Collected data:
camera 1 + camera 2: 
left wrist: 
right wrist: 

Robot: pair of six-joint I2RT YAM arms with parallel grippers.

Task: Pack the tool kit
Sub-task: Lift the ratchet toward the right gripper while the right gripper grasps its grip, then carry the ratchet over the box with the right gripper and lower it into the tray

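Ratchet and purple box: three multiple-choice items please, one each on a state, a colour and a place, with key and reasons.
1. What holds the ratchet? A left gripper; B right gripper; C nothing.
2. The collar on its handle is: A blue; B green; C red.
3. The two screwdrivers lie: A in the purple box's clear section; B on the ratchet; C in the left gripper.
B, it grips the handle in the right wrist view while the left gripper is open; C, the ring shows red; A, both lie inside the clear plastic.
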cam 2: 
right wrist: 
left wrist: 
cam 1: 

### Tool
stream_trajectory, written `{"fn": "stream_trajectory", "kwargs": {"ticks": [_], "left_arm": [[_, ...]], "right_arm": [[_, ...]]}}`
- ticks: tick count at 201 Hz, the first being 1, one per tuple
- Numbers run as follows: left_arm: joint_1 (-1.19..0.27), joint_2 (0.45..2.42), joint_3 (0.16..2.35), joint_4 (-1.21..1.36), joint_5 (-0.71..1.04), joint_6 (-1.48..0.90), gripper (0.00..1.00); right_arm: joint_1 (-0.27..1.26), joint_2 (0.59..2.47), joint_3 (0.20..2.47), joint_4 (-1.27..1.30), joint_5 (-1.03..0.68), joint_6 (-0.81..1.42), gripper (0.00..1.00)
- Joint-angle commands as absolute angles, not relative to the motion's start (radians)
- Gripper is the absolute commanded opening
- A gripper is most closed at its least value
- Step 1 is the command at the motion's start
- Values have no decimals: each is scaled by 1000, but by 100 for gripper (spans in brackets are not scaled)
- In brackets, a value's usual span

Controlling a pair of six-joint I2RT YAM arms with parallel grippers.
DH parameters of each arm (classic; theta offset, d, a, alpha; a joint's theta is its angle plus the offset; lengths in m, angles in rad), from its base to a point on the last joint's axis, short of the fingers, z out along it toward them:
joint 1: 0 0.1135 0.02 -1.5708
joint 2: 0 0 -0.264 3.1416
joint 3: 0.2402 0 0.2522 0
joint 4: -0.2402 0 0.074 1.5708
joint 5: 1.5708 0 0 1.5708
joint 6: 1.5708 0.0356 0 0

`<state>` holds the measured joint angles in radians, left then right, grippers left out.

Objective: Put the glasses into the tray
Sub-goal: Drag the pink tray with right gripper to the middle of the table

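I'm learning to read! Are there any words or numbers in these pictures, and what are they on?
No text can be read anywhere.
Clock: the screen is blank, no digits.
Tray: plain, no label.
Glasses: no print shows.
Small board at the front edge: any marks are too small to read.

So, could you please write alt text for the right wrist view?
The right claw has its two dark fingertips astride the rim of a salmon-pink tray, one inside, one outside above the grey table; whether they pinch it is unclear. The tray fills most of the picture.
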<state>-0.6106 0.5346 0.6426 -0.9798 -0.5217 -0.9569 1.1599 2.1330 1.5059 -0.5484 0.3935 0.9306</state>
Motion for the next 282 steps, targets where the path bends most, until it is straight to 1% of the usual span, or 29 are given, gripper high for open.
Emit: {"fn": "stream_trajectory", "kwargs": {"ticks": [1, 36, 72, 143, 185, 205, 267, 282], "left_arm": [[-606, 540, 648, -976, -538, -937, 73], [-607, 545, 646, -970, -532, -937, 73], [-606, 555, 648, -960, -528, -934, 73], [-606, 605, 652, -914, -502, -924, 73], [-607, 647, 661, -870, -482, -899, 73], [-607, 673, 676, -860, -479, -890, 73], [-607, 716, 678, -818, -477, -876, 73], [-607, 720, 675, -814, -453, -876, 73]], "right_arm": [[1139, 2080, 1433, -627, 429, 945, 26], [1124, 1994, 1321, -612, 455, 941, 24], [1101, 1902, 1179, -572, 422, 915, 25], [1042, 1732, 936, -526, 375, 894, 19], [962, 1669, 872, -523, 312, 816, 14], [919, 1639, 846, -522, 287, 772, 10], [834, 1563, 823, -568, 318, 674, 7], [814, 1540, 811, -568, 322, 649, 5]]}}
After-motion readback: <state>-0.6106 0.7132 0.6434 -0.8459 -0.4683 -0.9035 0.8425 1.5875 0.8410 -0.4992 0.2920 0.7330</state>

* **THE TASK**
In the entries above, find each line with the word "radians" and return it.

* **EXPECTED ANSWER**
- Joint-angle commands as absolute angles, not relative to the motion's start (radians)
`<state>` holds the measured joint angles in radians, left then right, grippers left out.

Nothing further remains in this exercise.